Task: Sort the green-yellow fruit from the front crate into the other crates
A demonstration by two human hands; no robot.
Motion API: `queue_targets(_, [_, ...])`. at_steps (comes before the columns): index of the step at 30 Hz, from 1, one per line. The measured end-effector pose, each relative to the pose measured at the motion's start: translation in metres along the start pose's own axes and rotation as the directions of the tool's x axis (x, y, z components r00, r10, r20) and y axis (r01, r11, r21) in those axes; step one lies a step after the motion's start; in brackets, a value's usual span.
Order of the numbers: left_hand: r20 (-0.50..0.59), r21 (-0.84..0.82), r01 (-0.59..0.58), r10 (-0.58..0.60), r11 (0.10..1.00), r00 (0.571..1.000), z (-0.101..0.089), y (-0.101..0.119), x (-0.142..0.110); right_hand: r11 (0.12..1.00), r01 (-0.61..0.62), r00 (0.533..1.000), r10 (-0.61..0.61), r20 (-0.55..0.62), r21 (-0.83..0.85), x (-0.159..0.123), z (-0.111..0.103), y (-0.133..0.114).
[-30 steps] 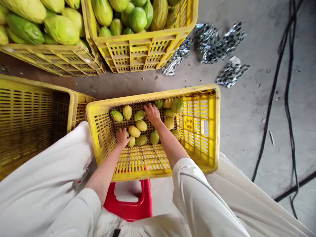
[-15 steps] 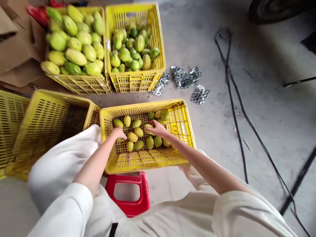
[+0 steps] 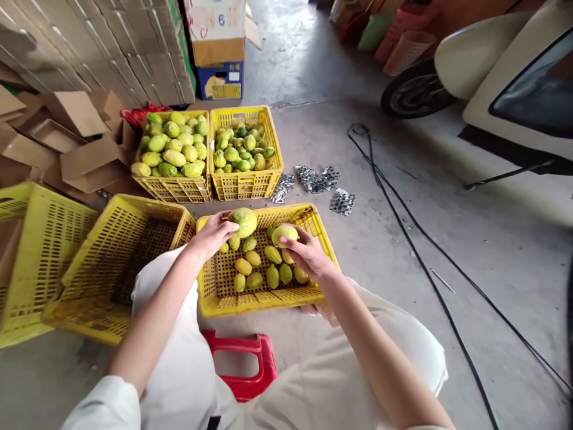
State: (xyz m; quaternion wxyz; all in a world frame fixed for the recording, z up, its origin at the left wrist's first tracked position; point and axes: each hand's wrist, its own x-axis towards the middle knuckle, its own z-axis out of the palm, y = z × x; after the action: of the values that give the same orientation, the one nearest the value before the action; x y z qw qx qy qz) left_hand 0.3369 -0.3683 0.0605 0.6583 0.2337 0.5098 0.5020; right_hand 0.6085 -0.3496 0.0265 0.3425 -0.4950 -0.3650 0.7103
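Note:
My left hand [image 3: 213,236] is closed on a large yellow-green fruit [image 3: 243,223], oval and bumpy like a lemon or small papaya. My right hand [image 3: 308,252] grips a paler, smoother yellow-green fruit [image 3: 283,235] of the same sort. Both fruits are raised over the yellow plastic crate [image 3: 264,306] before my knees. On that crate's perforated floor lie several smaller oval fruits [image 3: 254,280], loosely spread. My right hand and the fruit in it hide some of those beneath.
Two fruit-filled yellow crates [image 3: 179,190] stand beyond. At left are another yellow crate [image 3: 96,292] and a taller one [image 3: 40,263], with cardboard boxes [image 3: 89,170] behind. A red stool [image 3: 250,388], black cable [image 3: 416,239], foil scraps [image 3: 317,179] and a scooter [image 3: 474,65] are around.
Both hands have come up from the crate floor, each now with a fruit. The view has tilted upward, bringing the stacked cartons and scooter into sight.

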Motion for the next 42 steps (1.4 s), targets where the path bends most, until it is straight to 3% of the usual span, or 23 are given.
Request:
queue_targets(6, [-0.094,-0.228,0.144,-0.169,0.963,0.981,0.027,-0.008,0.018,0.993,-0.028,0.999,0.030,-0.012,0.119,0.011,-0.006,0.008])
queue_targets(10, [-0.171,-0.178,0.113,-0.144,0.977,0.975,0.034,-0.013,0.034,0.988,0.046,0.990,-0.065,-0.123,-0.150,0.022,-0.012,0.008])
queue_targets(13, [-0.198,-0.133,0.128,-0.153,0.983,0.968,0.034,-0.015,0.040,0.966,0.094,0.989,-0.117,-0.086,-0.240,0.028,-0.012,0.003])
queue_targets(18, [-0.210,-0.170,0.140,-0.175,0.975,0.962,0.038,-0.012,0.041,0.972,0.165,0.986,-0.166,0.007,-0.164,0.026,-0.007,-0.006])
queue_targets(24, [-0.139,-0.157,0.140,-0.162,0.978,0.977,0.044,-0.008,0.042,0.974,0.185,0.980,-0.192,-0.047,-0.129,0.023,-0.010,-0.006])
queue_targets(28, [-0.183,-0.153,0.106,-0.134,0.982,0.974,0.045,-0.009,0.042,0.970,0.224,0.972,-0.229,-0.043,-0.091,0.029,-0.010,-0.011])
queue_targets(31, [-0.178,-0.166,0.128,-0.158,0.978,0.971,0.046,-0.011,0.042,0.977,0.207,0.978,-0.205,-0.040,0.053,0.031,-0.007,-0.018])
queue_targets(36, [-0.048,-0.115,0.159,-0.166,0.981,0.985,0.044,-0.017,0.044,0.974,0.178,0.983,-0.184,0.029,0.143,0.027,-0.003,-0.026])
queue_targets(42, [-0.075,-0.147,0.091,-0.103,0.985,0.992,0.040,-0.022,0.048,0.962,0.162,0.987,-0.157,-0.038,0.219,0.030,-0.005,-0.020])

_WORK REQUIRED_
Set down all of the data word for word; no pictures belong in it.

_PROBLEM SOLUTION_
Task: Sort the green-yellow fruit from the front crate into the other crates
A demonstration by two human hands; no robot.
Motion API: `queue_targets(_, [_, ...])`. at_steps (comes before the columns): index of the step at 30 Hz, from 1, one per line. The measured end-effector pose, each relative to the pose measured at the motion's start: translation in metres along the start pose's own axes and rotation as the directions of the tool's x axis (x, y, z components r00, r10, r20) and y axis (r01, r11, r21) in those axes; step one lies a step after the motion's start; in brackets, a value's usual span.
Order of the numbers: left_hand: r20 (-0.50..0.59), r21 (-0.84..0.82), r01 (-0.59..0.58), r10 (-0.58..0.60), r11 (0.10..1.00), r00 (0.571..1.000), z (-0.101..0.089), y (-0.101..0.119), x (-0.142..0.110); right_hand: r11 (0.12..1.00), r01 (-0.61..0.62), r00 (0.533..1.000), r10 (-0.61..0.61), r20 (-0.55..0.62), r21 (-0.83..0.85), x (-0.159..0.123), z (-0.111..0.103), y (-0.133..0.114).
[-30 steps] 
[-15 steps] 
[+0 steps] 
State: (xyz m; quaternion wxyz; all in a world frame fixed for the recording, z up, its origin at the left wrist's first tracked position; point and axes: each hand's wrist, its own x-axis towards the middle knuckle, its own z-axis out of the palm, y = z × x; after the action: of the values that give the same orientation, the one nearest the value before the action; x y z qw qx qy qz) left_hand 0.3369 -0.3683 0.0605 0.6583 0.2337 0.5098 0.5020; right_hand 0.6085 -0.3496 0.0265 0.3425 -0.4950 -0.3650 0.7103
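Note:
My left hand [image 3: 213,236] is closed on a large yellow-green fruit [image 3: 243,223], oval and bumpy like a lemon or small papaya. My right hand [image 3: 308,252] grips a paler, smoother yellow-green fruit [image 3: 283,235] of the same sort. Both fruits are raised over the yellow plastic crate [image 3: 264,306] before my knees. On that crate's perforated floor lie several smaller oval fruits [image 3: 254,280], loosely spread. My right hand and the fruit in it hide some of those beneath.
Two fruit-filled yellow crates [image 3: 179,190] stand beyond. At left are another yellow crate [image 3: 96,292] and a taller one [image 3: 40,263], with cardboard boxes [image 3: 89,170] behind. A red stool [image 3: 250,388], black cable [image 3: 416,239], foil scraps [image 3: 317,179] and a scooter [image 3: 474,65] are around.
Both hands have come up from the crate floor, each now with a fruit. The view has tilted upward, bringing the stacked cartons and scooter into sight.
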
Motion for the next 42 steps (1.4 s), targets where the path bends most, until it is straight to 3% of the usual span, or 23 are given.
Request:
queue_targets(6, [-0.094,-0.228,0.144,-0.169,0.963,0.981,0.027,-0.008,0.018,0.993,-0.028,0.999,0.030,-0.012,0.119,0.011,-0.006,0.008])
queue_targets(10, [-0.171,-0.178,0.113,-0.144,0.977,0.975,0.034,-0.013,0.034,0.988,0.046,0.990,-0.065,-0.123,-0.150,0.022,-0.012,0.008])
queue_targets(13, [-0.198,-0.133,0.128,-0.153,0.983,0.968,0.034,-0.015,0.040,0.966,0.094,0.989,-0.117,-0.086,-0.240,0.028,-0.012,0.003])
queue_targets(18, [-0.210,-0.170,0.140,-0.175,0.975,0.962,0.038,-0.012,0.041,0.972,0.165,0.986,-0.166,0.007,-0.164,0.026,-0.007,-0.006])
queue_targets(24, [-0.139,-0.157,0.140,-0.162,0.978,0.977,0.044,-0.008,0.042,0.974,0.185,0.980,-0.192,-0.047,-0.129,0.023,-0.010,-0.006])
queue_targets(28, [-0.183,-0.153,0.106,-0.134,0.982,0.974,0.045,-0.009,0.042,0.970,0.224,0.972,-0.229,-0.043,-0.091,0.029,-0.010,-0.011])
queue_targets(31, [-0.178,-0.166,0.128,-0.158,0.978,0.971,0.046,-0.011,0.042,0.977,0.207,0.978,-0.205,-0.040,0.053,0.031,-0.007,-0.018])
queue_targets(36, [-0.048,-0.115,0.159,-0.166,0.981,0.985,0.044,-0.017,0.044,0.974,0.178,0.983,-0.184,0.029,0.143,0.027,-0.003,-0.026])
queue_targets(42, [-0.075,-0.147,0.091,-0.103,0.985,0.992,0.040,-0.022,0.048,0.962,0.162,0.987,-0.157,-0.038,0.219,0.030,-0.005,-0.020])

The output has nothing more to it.